As explained above, the copper conductor thermocouple of the present invention can be easily inserted into a single crystal semiconductor substrate using the ion pillar implantation method or the like.
! Since it can be formed as a highly sensitive and extremely small electrode couple, it is mechanically strong and stable, and is useful for miniaturizing radiation thermometers, gas concentration meters, etc., and is economical because it can be mass-produced.

In addition, although the shape of the semiconductor substrate is circular or rectangular in the above description, the shape is arbitrary.

[Brief explanation of the drawing]

Figure 941 is a front view showing the structure of a conventional thermopile, and Figure 2 is an oblique view showing the structure of a thermistor bolometer.
Figures 3 (5) to (q are cross-sectional views of thermal conductivity detectors used in conventional gas chromatograph devices, respectively, and Figure 4 (
Al and (Bl is a front view showing one structural example of this invention and its 6 (5) and (B) are a front view and its X-
The X/cross-sectional view, FIGS. 7 and 8 are structural diagrams showing modifications thereof, respectively. 1... Board, 2... Thermocouple, 4... Terminal, 10
, 2ij...p-type semiconductor substrate, 11, 21...n
Mold region (Mt element), 12, 22A, 22B...
・Conductor, 14...Small hole, 15...Cavity, F, 27・
...Gas groove, 30...plate.
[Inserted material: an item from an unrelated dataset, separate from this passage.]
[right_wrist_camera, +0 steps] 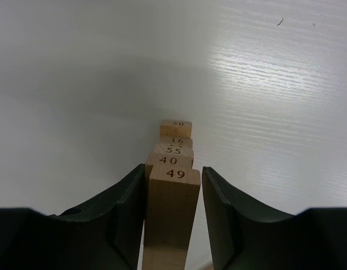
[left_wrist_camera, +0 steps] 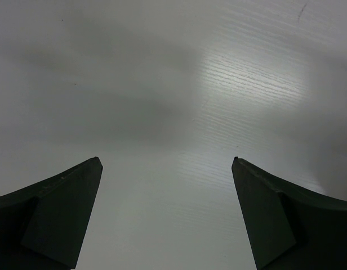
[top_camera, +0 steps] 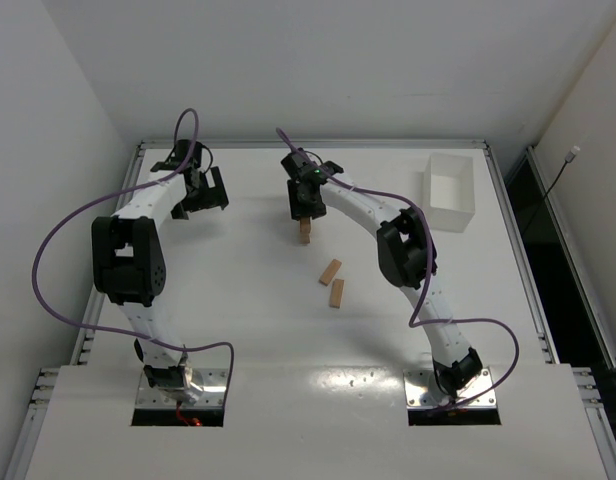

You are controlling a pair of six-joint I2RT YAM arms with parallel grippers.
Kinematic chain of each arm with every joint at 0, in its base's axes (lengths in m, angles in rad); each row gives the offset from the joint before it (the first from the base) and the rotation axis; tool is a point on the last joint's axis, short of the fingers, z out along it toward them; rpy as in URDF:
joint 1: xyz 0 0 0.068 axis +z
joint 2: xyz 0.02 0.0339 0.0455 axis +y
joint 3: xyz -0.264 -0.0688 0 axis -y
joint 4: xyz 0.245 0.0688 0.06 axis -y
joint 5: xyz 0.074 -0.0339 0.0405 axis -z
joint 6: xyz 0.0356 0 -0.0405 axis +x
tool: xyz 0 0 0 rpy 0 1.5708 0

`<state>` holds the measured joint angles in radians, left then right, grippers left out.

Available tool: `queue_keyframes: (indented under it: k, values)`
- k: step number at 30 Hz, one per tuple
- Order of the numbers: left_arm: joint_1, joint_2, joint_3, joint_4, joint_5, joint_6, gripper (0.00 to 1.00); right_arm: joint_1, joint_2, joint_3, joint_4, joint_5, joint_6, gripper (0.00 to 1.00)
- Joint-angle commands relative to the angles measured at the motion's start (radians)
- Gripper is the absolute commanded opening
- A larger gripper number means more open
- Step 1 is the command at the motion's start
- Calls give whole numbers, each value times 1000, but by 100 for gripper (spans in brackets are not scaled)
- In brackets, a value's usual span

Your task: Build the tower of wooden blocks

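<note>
Starting at the left: left tool [top_camera: 202, 190] parked over the far part of the surface [top_camera: 238, 320], jaws spread wide, only white board between them in its wrist view. Probably kept out there so as not to crowd the stacking.

Next, near mid-surface, the tower [top_camera: 306, 233]: a narrow column of wood blocks [right_wrist_camera: 173, 150], stamped ends reading 30, 16, 55 and 40 from farthest to nearest.

Directly above, right tool [right_wrist_camera: 174, 169] pointed down, jaws partly apart and bracketing the top block [right_wrist_camera: 172, 197], numbered 49. One pad [right_wrist_camera: 134, 202] against its side, a thin sliver of gap at the other, so not clamped. Lined up along the column, seemingly to keep that piece square with those beneath.

Further right and nearer, a loose block [top_camera: 331, 272] and a second loose block [top_camera: 337, 293], flat, just apart, handy for later layers.

Far right, white tray [top_camera: 450, 190], well apart from the stack.
</note>
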<state>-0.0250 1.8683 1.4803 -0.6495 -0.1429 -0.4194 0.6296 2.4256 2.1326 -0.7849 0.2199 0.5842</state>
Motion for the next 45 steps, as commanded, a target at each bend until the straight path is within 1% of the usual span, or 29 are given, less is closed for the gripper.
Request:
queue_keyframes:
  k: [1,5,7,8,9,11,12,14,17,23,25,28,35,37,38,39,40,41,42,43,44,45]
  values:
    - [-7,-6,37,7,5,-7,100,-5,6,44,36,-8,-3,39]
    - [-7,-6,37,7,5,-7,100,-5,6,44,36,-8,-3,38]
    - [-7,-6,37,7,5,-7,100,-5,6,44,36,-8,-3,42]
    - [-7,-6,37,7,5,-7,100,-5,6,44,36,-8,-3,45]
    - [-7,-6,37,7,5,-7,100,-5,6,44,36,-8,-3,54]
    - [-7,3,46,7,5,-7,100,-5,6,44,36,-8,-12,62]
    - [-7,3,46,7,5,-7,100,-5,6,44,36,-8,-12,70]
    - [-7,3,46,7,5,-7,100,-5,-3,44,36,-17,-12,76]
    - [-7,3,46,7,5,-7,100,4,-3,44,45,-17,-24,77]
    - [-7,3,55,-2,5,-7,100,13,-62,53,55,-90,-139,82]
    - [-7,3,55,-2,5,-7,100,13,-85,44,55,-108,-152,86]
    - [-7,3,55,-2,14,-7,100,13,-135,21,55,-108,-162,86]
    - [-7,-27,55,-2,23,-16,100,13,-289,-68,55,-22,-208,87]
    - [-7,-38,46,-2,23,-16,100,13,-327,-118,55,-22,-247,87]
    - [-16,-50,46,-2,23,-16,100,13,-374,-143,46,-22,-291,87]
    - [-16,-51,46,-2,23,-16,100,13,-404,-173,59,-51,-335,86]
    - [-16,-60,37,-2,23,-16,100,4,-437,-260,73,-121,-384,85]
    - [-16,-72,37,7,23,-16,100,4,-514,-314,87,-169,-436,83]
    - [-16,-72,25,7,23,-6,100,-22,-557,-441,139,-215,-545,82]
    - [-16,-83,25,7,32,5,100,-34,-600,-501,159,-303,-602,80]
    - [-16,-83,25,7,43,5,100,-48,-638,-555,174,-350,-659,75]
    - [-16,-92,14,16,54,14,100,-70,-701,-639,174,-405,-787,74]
Yuzo Yasugata, representative of the reactor, Figure 1
Figure 2 (A) Figure 4 Figure (,4) (B) Figure 5 Mouth (A) 〃 (β) Δ 12 t:y tt tu Figure #77 Figure 6 Figure 1127

Claims (1)

[Claims] A thermocouple comprising one or more n-type or p-type semiconductor regions formed in a single-crystal semiconductor substrate and a conductor deposited on both ends of the n-type or p-type regions, the thermocouple being interposed between the semiconductor region and the conductor. 1. A semiconductor thermocouple, characterized in that the temperature measuring junction of the thermocouple absorbs thermal energy to obtain a thermoelectromotive force.